Chantzi Nikol, Mareboina Manvita, Konnaris Maxwell A, Montgomery Austin, Patsakis Michail, Mouratidis Ioannis, Georgakopoulos-Soares Ilias
Institute for Personalized Medicine, Department of Biochemistry and Molecular Biology, The Pennsylvania State University College of Medicine, Hershey, PA, 17033, USA.
Department of Statistics, Penn State University, University Park, PA, 16802, USA.
NAR Genom Bioinform. 2024 Apr 4;6(2):lqae029. doi: 10.1093/nargab/lqae029. eCollection 2024 Jun.

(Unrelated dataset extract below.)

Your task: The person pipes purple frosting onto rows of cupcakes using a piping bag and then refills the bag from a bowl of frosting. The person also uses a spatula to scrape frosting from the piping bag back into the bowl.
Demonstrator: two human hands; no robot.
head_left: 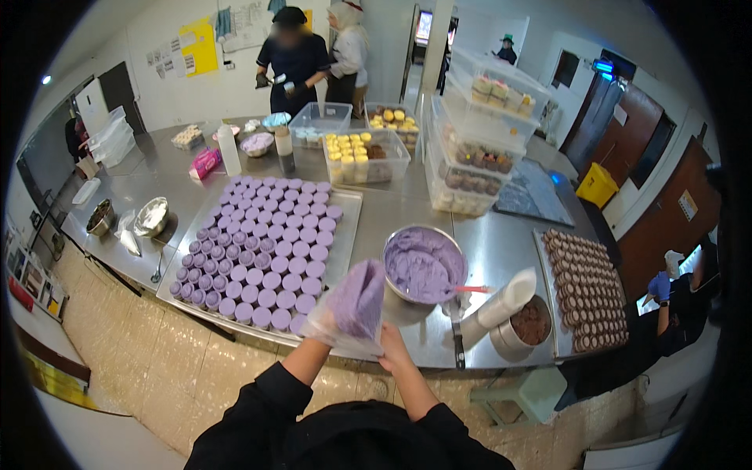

The prevalence of nucleic and peptide short sequences across organismal genomes and proteomes has not been thoroughly investigated. We examined 45 785 reference genomes and 21 871 reference proteomes, spanning archaea, bacteria, eukaryotes and viruses to calculate the rarity of short sequences in them. To capture this, we developed a metric of the rarity of each sequence in nature, the rarity index. We find that the frequency of certain dipeptides in rare oligopeptide sequences is hundreds of times lower than expected, which is not the case for any dinucleotides. We also generate predictive regression models that infer the rarity of nucleic and proteomic sequences across nature or within each domain of life and viruses separately. When examining each of the three domains of life and viruses separately, the ² performance of the model predicting rarity for 5-mer peptides from mono- and dipeptides ranged between 0.814 and 0.932. A separate model predicting rarity for 10-mer oligonucleotides from mono- and dinucleotides achieved ² performance between 0.408 and 0.606. Our results indicate that the mono- and dinucleotide composition of nucleic sequences and the mono- and dipeptide composition of peptide sequences can explain a significant proportion of the variance in their frequencies in nature.
核酸和肽短序列在生物体基因组和蛋白质组中的普遍性尚未得到充分研究。我们检查了45785个参考基因组和21871个参考蛋白质组,涵盖古细菌、细菌、真核生物和病毒,以计算其中短序列的稀有性。为了捕捉这一点,我们开发了一种衡量自然界中每个序列稀有性的指标——稀有性指数。我们发现,稀有寡肽序列中某些二肽的频率比预期低数百倍,而任何二核苷酸的情况并非如此。我们还生成了预测回归模型,分别推断自然界或生命和病毒的每个域内核酸和蛋白质组序列的稀有性。当分别检查生命的三个域和病毒中的每一个时,从单肽和二肽预测5聚体肽稀有性的模型的²性能在0.814至0.932之间。一个从单核苷酸和二核苷酸预测10聚体寡核苷酸稀有性的单独模型的²性能在0.408至0.606之间。我们的结果表明,核酸序列的单核苷酸和二核苷酸组成以及肽序列的单肽和二肽组成可以解释它们在自然界中频率变化的很大一部分。